Alan Dunning is a new media artist and founding member of the widely presented interdisciplinary art and science collaboration: The Einstein’s Brain Project, an art and science project developing works around issues of consciousness and representation in real time electronic media environments. Since 2000, he has exhibited in more than 70 shows and has had more than 90 papers, catalogues, books, articles and reviews reference his work. His work has received numerous awards including grants from the Daniel Langlois Foundation, the Social Sciences and Humanities Research Council of Canada, the Canada Council for the Arts, the Marion Fund, the Association of Commonwealth Universities and the Alberta Foundation for the Arts. He is represented in national and international collections, including those of the National Gallery of Canada and the Museum of Modern Art, New York. He is currently Head of the Media Arts and Digital Technologies Program at the Alberta College of Art + Design in Calgary.
Paul Woodrow was born in Leeds, England and has lived in Canada since 1967. He attended the Vancouver School of Art and Concordia University. He has been involved in a variety of inter-disciplinary activities, including performance art, installation video, painting and experimental music, jazz, blues and African music. He has collaborated with many artists including, Iain Baxter& N.E.Thing Co., Hervé Fischer (The Sociological Art Group of Paris), Genesis P. Orridge (Coum), Clive Robertson (W.O.R.K.S, Canada) and Brian Dyson (Syntax). He has exhibited extensively in Japan, France, Italy, Sweden, England, Belgium, Iceland, Russia, Puerto Rico, Argentina, Spain and the United States, including the Museum of Modern Art, Stockholm, Tate Britain and Tate Modern. He has received numerous awards from the Canada Council for the Arts, Alberta Foundation for the Arts and Social Sciences and Humanities Research Council of Canada.

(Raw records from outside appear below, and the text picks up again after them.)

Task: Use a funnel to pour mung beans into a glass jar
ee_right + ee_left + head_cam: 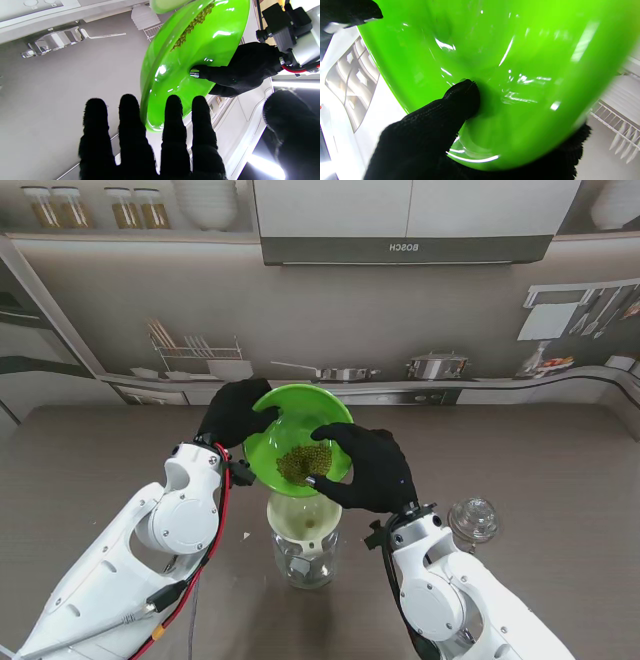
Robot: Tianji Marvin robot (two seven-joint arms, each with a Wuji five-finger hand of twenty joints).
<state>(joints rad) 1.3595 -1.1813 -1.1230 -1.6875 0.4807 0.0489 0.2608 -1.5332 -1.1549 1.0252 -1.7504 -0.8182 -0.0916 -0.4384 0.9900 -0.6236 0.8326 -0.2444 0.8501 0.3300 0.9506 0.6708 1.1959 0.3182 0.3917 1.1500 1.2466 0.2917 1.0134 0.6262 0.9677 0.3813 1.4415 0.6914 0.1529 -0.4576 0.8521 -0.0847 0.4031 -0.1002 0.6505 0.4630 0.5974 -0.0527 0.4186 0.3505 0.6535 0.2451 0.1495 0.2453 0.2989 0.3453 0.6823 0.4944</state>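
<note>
Over the funnel [304,516], left hand [236,412] grasping tilted green bowl [290,430], right hand [367,468] spread, released.

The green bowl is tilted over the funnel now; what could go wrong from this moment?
1. The mung beans sit in a heap near the lowered rim of the green bowl; more tilt may release them at once, overshooting the funnel.
2. The funnel only rests in the glass jar; a rim bump could tip it.
3. The left hand carries the bowl, while the right hand has straight fingers at its edge, so it may slip.
</note>
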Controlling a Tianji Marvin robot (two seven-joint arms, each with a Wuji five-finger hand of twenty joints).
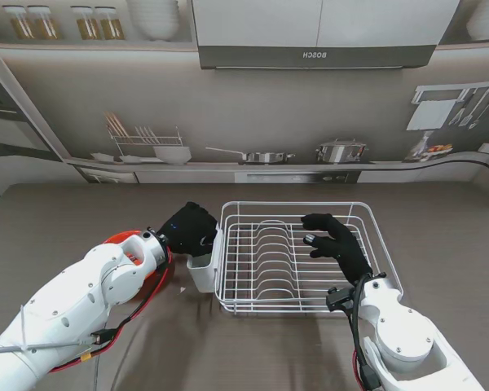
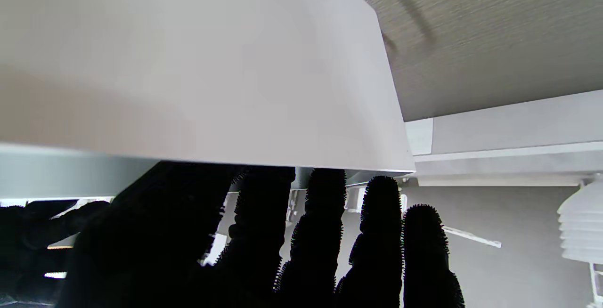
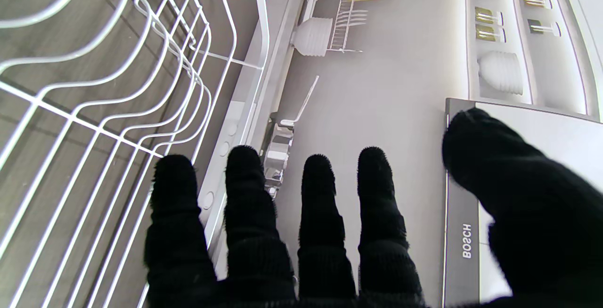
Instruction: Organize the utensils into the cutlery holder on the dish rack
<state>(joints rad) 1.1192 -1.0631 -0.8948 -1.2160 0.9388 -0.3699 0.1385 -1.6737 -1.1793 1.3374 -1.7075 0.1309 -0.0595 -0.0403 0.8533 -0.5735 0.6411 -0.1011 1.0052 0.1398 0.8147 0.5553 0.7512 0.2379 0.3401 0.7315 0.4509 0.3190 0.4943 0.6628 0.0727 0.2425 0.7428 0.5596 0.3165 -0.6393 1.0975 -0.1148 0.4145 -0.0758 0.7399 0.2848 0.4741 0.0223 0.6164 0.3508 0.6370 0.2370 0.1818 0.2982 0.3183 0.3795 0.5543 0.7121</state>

For the past fourteen years Woodrow and Dunning have worked with Morley Hollenberg on the art/science collaboration The Einstein’s Brain Project. The project’s work has been shown internationally in Russia, Argentina, Spain and Switzerland. The project’s work has also been featured in several books, Data made Flesh, an essay by Katherine Hayles (Routledge, 2004), in New Philosophy of New Media (MIT, 2004), Art and Digital Media (Phaidon, 2009), and Art and Science (Thames and Hudson, 2010).
“The Shapes of Thought is one of a series of works that visualize Electroencephalography (EEG) patterns as three-dimensional forms that have an accurate, one-to-one correspondence to the data: a geological record of the EEG patterns generated by the participant. In this particular work, the two participants were each wired to a 16 channel EEG as they sat silently in a room together. The work’s structure, and its occasionally converging forms, parallels recent science studies in brain-to-brain communication, in which participants appear to transmit information to each other when linked through an EEG interface. The forms generated are aesthetic forms that appear to have more in common with artistic images of seashells and crustaceans than scientific data, yet their form is an accurate representation of hard scientific data. Questioning the objectiveness of scientific representation, the work, quintessentially temporal and spatial, suggests that science’s models of reality are located between the poetic and the practical, uncertain, and always on the point of becoming. Even though the world of imaginary or poetic objects like these seem to exist at a distance from the physical world, they have a power to change our perception of the world in which we live, suggesting the mind’s capacity to invent and occupy imaginary worlds might possibly have ‘real’ and scientific value”.
Alan Dunning
Paul Woodrow
The Einstein's Brain Project, The Shape of Thought, 2007-2010. Video projection with audio.